The SEC said in a news release that the matter involved RIA Momentum Advisors LLC, its former managing partner Allan J. Boomer, and its former chief operating officer and partner Tiffany L. Hawkins.
The commission found that they misused fund and portfolio company assets over a period spanning from at least August 2021 through February 2024.
The SEC’s orders disclosed that Hawkins misappropriated approximately $223,000 from portfolio companies of a private fund she managed with Boomer and that was advised by Momentum Advisors. She was found to have misused portfolio company debit cards in over 100 transactions to pay for vacations, clothing, and other personal expenses, and caused herself to be paid compensation beyond her authorized salary.
According to the orders, Hawkins concealed her misconduct from Momentum Advisors, the portfolio companies’ bookkeeper, and SEC staff. Despite red flags regarding her actions, it was determined that Boomer failed to reasonably supervise Hawkins.

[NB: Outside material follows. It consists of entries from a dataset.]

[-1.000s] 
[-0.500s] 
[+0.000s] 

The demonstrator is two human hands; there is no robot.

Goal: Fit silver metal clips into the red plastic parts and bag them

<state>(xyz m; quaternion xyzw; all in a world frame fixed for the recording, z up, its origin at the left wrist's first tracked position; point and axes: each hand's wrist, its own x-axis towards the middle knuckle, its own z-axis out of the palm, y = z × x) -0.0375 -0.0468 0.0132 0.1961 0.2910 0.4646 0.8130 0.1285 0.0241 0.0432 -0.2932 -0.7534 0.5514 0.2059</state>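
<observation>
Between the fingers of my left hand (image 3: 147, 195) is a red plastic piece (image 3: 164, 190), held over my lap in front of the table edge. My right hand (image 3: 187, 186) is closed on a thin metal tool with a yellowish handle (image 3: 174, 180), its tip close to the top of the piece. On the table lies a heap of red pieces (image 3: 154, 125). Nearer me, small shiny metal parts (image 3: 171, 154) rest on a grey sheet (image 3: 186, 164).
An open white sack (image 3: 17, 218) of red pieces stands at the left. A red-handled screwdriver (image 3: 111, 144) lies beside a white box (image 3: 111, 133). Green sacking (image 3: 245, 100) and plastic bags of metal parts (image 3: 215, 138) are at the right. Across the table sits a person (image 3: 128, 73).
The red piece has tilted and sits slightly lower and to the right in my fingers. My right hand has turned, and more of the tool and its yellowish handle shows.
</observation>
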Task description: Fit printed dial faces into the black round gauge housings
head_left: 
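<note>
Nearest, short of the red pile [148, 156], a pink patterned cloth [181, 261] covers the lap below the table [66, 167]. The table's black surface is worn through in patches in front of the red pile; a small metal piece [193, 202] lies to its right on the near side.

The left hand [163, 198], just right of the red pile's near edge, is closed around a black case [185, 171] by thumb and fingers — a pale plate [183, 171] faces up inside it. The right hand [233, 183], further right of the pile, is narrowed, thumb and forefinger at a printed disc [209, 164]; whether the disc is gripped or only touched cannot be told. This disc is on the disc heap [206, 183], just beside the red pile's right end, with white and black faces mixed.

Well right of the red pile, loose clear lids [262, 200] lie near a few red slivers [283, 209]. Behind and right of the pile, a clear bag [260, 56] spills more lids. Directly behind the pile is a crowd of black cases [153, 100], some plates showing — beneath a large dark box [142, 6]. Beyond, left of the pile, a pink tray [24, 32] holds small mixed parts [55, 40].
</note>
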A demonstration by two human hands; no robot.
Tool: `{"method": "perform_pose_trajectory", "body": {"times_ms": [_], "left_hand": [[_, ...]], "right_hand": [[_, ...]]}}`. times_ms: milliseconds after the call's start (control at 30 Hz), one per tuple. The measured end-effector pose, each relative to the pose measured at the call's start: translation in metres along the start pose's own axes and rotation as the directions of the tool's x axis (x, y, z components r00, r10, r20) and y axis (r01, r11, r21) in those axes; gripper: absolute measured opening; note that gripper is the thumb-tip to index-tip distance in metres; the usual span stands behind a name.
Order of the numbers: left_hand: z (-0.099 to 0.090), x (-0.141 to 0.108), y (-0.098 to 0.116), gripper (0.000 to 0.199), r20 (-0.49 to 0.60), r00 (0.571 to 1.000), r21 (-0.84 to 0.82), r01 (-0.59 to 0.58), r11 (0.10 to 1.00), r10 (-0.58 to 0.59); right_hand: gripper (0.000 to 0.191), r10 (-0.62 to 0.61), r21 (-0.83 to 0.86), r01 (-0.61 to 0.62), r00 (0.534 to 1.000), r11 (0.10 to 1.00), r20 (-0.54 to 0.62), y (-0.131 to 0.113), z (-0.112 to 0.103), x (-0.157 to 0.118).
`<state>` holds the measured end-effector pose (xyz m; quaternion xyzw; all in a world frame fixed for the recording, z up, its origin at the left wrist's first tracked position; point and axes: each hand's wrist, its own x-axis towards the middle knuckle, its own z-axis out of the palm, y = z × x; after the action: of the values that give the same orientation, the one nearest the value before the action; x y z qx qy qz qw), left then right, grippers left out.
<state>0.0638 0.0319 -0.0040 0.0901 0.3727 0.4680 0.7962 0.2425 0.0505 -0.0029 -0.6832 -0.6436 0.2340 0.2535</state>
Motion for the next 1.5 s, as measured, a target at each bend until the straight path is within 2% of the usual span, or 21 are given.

Furthermore, the SEC said, Boomer caused the fund to pay a business debt that should have been paid by an entity he and Hawkins controlled, resulting in an unearned benefit to the entity of $346,904. Momentum Advisors failed to adopt and implement adequate policies and procedures and to have the fund audited as required.
“As the orders find, Hawkins and Boomer breached their fiduciary duties and misused fund and portfolio company assets for their own benefit, all to the detriment of their clients,” said Thomas P. Smith, Jr., Associate Regional Director in the New York Regional Office.
Hawkins and Boomer were found to have violated the antifraud provisions of the Investment Advisers Act of 1940, while Momentum Advisors violated the compliance and custody rule provisions of the Advisers Act.
The firm and the two individuals did not admit or deny the SEC’s findings but consented to the entry of cease-and-desist orders. Hawkins agreed to pay a $200,000 civil penalty and to be subject to an associational bar; Boomer agreed to pay an $80,000 civil penalty and to be subject to a 12-month supervisory suspension; and Momentum Advisors agreed to a censure and to pay a $235,000 civil penalty.